The reaction of both the media and the mainstream parties towards Le Pen's election success, is likely to increase the swing to the far right. They are dismissing a democratic result and in doing so are further exposing their reluctance to tackle issues such as immigration and crime in a more direct and aggressive way. Meanwhile figures around Europe such as Mr Blair are telling people how they should and shouldn't vote. This is strengthening Le Pen's claim that Europe is trying to control and shape France. Thus, Mr Blair's appeal to the French people will probably secure Le Pen a few more votes than he otherwise would have received.
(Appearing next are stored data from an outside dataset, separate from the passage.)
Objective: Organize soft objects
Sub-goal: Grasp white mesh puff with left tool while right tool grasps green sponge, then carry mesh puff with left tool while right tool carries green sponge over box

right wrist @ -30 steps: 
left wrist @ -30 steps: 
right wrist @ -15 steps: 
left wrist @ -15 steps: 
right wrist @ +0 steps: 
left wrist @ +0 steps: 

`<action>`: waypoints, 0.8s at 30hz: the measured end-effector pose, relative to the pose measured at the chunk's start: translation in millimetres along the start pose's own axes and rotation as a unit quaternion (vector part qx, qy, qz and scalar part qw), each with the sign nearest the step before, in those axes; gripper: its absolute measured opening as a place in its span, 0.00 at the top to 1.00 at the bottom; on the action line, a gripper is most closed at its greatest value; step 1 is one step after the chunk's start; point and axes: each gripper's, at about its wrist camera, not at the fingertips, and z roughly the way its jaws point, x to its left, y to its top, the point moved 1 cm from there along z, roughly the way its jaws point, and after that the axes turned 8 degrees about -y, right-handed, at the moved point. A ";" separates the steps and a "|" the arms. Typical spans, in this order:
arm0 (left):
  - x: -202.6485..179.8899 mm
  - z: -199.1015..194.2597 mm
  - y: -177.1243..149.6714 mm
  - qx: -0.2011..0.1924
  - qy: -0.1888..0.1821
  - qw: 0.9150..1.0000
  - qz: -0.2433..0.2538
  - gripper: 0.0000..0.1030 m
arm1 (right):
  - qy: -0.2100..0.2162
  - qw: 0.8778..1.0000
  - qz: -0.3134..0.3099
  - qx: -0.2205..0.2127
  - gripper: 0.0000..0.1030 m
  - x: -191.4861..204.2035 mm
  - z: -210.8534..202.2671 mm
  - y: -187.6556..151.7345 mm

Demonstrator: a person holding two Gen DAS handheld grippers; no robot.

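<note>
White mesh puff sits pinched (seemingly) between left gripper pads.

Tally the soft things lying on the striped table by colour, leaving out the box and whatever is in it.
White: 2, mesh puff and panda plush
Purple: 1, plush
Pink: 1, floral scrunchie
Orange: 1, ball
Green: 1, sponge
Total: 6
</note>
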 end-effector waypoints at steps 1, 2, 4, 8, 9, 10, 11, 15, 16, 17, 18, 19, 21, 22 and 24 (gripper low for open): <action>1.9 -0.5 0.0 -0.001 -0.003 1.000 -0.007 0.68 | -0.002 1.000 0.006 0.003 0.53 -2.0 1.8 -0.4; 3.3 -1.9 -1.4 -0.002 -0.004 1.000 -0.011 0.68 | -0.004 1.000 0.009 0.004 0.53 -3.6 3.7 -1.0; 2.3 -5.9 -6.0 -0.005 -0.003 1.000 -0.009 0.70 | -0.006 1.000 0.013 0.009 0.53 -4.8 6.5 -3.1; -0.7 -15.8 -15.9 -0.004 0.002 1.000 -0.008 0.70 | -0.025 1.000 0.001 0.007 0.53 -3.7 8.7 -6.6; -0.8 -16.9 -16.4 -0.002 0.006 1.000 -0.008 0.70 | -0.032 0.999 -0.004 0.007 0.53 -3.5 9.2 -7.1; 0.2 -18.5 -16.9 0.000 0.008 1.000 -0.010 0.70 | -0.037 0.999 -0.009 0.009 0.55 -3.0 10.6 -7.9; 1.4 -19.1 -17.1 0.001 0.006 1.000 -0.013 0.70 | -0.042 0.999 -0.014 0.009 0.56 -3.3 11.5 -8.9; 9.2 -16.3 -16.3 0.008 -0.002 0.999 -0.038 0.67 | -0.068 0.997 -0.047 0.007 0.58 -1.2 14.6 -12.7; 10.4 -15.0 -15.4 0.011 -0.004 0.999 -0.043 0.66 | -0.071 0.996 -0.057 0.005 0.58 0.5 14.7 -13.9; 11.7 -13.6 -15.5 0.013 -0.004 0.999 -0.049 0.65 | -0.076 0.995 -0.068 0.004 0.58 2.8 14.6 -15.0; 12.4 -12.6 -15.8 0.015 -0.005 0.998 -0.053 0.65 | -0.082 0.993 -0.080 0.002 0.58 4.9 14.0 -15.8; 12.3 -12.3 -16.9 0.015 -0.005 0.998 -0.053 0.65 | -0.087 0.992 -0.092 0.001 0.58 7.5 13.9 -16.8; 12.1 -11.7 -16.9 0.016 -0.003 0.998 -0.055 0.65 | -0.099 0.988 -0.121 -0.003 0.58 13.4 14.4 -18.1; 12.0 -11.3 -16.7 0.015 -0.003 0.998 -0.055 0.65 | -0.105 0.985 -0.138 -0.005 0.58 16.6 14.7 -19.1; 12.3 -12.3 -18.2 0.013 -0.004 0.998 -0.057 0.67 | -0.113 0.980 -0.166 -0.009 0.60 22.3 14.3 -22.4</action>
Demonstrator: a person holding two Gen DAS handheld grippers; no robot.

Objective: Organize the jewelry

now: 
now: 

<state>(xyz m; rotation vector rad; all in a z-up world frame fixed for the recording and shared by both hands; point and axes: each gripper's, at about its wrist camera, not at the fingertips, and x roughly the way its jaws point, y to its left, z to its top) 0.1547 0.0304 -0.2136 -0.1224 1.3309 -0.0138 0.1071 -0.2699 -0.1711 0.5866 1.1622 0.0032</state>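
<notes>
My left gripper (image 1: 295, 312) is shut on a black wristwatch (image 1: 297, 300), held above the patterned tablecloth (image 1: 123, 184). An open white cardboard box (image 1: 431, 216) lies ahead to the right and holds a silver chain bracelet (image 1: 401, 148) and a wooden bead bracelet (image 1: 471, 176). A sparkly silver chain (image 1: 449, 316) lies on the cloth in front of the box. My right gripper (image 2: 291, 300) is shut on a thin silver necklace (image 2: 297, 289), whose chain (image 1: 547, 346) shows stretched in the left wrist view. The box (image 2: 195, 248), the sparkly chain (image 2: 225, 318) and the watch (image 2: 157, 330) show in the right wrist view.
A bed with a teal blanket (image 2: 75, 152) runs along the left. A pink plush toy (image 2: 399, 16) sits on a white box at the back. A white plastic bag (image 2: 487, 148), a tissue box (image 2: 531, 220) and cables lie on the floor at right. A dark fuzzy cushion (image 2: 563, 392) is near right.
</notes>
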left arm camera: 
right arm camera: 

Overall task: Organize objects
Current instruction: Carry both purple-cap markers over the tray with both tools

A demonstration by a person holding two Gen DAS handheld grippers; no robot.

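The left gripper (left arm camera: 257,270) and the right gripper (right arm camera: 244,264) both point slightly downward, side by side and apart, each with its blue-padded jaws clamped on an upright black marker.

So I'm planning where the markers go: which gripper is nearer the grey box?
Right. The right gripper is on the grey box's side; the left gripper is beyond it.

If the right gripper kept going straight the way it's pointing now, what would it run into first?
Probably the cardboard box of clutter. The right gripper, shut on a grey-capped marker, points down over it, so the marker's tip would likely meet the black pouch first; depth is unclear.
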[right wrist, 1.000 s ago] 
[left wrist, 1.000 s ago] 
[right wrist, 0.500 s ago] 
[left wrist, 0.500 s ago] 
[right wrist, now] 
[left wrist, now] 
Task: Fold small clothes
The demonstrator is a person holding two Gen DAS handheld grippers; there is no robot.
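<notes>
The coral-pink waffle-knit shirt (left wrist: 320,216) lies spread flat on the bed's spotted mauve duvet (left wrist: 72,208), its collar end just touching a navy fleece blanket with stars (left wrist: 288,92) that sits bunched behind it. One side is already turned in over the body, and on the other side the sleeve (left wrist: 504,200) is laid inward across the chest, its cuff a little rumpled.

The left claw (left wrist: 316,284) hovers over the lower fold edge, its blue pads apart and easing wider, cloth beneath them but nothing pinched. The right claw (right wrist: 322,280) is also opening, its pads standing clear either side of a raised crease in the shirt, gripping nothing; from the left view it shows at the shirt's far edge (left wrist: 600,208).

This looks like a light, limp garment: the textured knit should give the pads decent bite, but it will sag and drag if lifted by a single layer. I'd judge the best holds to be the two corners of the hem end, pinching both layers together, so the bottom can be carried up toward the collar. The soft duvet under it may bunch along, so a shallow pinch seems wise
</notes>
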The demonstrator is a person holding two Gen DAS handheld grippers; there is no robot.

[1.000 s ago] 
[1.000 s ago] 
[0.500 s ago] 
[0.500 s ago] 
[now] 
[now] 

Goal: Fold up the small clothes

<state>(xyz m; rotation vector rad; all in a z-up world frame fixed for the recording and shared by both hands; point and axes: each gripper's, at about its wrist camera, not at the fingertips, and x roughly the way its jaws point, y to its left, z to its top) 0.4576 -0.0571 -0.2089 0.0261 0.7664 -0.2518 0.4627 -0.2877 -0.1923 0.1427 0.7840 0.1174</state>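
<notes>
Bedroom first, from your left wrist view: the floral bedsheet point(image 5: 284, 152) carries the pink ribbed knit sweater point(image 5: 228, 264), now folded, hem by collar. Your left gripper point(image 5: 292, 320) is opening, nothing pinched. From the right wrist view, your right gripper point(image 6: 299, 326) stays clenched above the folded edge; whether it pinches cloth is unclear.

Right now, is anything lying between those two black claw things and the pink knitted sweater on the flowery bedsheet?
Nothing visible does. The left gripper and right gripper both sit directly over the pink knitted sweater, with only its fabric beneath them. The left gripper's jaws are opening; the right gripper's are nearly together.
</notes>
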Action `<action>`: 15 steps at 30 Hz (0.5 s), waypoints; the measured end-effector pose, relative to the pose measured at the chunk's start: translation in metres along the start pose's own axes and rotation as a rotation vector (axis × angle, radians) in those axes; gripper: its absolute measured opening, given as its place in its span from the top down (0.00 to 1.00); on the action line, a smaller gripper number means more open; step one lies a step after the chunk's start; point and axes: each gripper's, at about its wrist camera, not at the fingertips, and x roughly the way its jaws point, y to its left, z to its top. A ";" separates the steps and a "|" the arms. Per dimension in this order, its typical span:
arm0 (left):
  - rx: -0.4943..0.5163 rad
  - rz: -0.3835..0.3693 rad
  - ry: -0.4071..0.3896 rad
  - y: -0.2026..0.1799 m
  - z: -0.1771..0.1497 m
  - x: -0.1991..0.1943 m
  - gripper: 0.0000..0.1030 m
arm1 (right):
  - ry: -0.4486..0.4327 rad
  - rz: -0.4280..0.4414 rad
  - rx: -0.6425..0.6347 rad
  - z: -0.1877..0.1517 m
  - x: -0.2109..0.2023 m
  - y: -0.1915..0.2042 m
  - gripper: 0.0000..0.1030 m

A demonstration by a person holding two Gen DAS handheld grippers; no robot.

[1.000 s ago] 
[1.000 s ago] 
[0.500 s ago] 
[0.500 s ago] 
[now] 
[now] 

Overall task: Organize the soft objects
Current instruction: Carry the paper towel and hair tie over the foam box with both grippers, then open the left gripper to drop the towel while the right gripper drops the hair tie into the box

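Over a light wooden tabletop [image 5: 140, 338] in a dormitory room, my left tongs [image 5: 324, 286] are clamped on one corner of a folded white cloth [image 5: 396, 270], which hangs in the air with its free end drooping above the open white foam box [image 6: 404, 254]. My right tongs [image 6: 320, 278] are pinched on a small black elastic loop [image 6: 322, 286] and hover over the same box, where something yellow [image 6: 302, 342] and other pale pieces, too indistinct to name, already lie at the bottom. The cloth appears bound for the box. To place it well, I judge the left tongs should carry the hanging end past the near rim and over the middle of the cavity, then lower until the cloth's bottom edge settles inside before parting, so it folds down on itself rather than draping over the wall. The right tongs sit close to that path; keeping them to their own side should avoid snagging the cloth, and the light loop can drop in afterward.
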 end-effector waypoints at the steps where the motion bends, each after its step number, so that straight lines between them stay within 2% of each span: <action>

The social discontent in France is shared by voters in most European countries and therefore it would not surprise me to see a widespread move towards the far right.
I can't believe some of the crypto-racism and total lack of ignorance by some of the posts from the UK. Damien from the UK, have you actually met anyone from anyone from an ethnic minority? Do any of you actually socialise or tried to socialise with them? Immigrants make up 2-5 percent of the population of this country contrary to what the tabloid press would have us believe, and in the majority of cases, they do try and integrate into British society. If you want a belief system in this country which practically the whole of the civilized world fought against in the 2nd World war, then vote for a far right party. If you want a party that claims the holocaust did not happen or was a mere detail of history, then vote for them. Remember, that most British people originate from immigrant stock, be it Roman, Celtic, Norman, Anglo-Saxon, Scandinavian, Norman, French, Jewish, Afro-Caribbean, Asian or whatever. It's nothing new. In times of crisis, the people always look for easy scapegoats. Learn your own history first before jumping to conclusions.
The far right in Europe has probably reached its absolute limits. It relies on the prejudice of small minded people who are incapable of appreciating that ring-fenced non-cultures are a thing of the past. Because of improved transport, journeys which once took weeks can now be made in hours. As a result, people can and will move around the world. Sorry folks but you can shout "France for the French", "Scotland for the Scots" or even "Wimbledon for the Wombles" until the cows come home. You're just like King Canute trying to order the tide to go back. Please grow up soon and learn to live in the world as it is.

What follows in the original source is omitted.